Mayoral spokesman Laurence Grotheer stressed that the primary significance of the furloughs is not the immediate cost cuts but rather a demonstration of the Harp administration’s willingness to compromise. As negotiations between the city and the unions are ongoing, the mayor hopes her furloughing will incite unions to accept concessions in negotiations for their own contracts and salaries.

“[These furloughs are] the very first aspect of an initiative that will be ongoing,” Grotheer said. “The hope is that other city workers, as members of different bargaining units, will also agree to concessions in an effort to address a challenging financial circumstance this year.”

New Haven’s fiscal concerns came to a head this summer, when the city took on its largest debt restructuring in order to avoid bankruptcy. The restructuring of $160 million in existing debt as well as an additional $58 million in new borrowing freed up some room for expenditures in the short term, but extended the burden of paying off debt well into the 2030s. Consistent with last year’s trends, operating costs are on track to exceed the allotted amount.

“$60,000 is a drop in the bucket compared to our city’s budget deficit,” Ward 1 Alder Hacibey Catalbasoglu ’19 said. “If we really want to look at ways to cut costs, we should start with not increasing anybody’s salaries and finding more efficient ways of running city government.”

In light of the city’s dire fiscal situation, several of Harp’s recent financial decisions have been heavily criticized. To account for the debt crisis, New Haven adopted measures such as an unpopular 11 percent increase in taxes — the largest hike of any municipality in Connecticut. Around the same time, over the summer, Harp fell under fire for giving raises amounting to over $400,000 to three dozen of her top aides — all of whom fall in the same group that will be affected by the new furloughs.

Although Harp was legally allowed to extend the raises without approval from the Board of Alders, the move prompted criticism. In response, in September, the Board of Alders unanimously passed an ordinance to reduce the departmental budgets of the employees affected by the exact dollar value of the total raises.

At a pension meeting over the summer, Harp responded to criticism of the raises by noting that the increases match the raises granted to members of AFSCME Local 3144, according to the New Haven Independent. If she had not instituted the raises, some of her executive management employees would make less than their subordinates who belong to the union, she said.

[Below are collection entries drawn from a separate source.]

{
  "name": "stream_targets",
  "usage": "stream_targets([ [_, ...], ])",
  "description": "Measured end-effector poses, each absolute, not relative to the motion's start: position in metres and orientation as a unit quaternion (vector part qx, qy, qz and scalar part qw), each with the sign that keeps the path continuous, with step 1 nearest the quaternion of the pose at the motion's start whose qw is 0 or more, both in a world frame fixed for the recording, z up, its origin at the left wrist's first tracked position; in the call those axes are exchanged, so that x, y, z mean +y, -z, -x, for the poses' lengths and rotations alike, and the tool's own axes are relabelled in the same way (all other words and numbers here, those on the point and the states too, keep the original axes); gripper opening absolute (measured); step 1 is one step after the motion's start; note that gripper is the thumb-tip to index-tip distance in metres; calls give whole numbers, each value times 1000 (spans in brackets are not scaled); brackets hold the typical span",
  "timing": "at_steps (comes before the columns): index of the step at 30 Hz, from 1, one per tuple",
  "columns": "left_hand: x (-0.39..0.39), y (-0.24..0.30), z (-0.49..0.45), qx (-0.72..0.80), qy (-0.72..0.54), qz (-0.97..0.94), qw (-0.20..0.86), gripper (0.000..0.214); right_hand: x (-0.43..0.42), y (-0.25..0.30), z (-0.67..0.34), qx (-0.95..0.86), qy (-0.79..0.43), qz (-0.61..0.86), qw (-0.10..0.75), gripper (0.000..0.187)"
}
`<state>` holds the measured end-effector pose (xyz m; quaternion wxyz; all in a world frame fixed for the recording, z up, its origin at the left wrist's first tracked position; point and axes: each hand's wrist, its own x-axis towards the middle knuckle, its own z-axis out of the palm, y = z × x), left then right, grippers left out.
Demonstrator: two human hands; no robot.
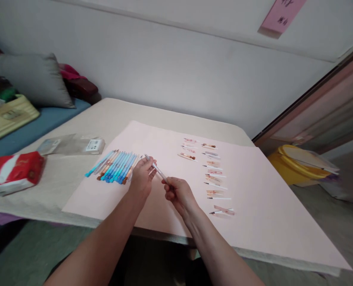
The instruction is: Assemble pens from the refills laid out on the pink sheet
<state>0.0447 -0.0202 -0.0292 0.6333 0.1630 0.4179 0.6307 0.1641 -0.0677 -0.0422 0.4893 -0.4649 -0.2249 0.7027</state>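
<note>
My left hand [142, 176] and my right hand [178, 194] both pinch a thin white pen [157, 169] over a pink paper sheet [262, 222]; each hand grips one end. Just left of my left hand lies a row of several blue and brown pens [115, 166], side by side on the sheet. To the right of my right hand, several pen caps and thin refills [213, 172] lie in two loose columns on the sheet.
A clear plastic package [70, 145] and a red tissue pack [14, 171] lie on the table's left part. A grey pillow [30, 79] rests on a blue bed at left. A yellow basin [295, 163] stands on the floor at right.
</note>
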Motion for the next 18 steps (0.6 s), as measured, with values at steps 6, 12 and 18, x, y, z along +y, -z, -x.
stream_targets([
  [6,-19,32,-40,423,-624,-166,635,20,-68,43,-162,-238,-695,471,489,17],
  [12,-18,32,-40,441,-613,-177,631,18,-69,40,-163,-278,-667,488,490,18],
  [18,-18,30,-38,444,-611,-169,633,22,-70,39,-164,-271,-671,491,485,18],
])
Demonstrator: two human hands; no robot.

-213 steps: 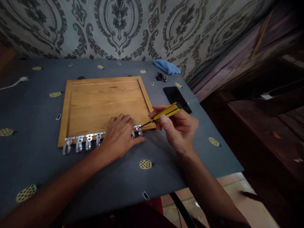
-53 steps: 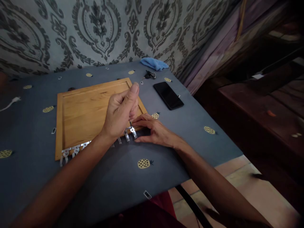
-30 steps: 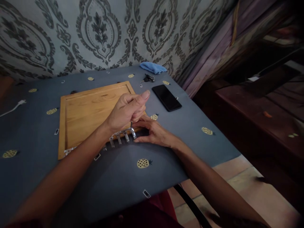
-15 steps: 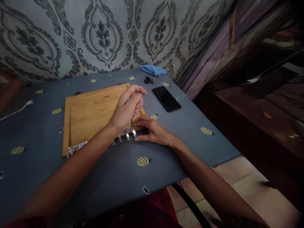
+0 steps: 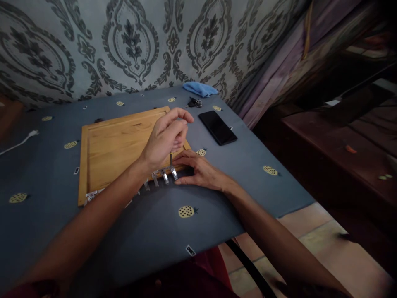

The furloughs’ savings are more than negated by the impact of the June raises. Additionally, the measure does not address reigning in fire and police overtime — a key concern raised by several alders in recent hearings for top administrative posts as overtime has been a particularly consistent contributor in overspending.

But at a Board of Alder’s meeting in October, Ward 6 Alder Dolores Colon noted that Harp inherited many of the fiscal issues she is currently facing.

“The city did not thrive,” Colon said, referring to New Haven under a previous tenure of Harp’s nominee for chief administrative officer, Sean Matteson. “As a result, the current mayor inherited a huge, huge amount of financial problems.”

The Elm City’s general fund operates on roughly $550 million a year.

Angela Xiao | angela.xiao@yale.edu .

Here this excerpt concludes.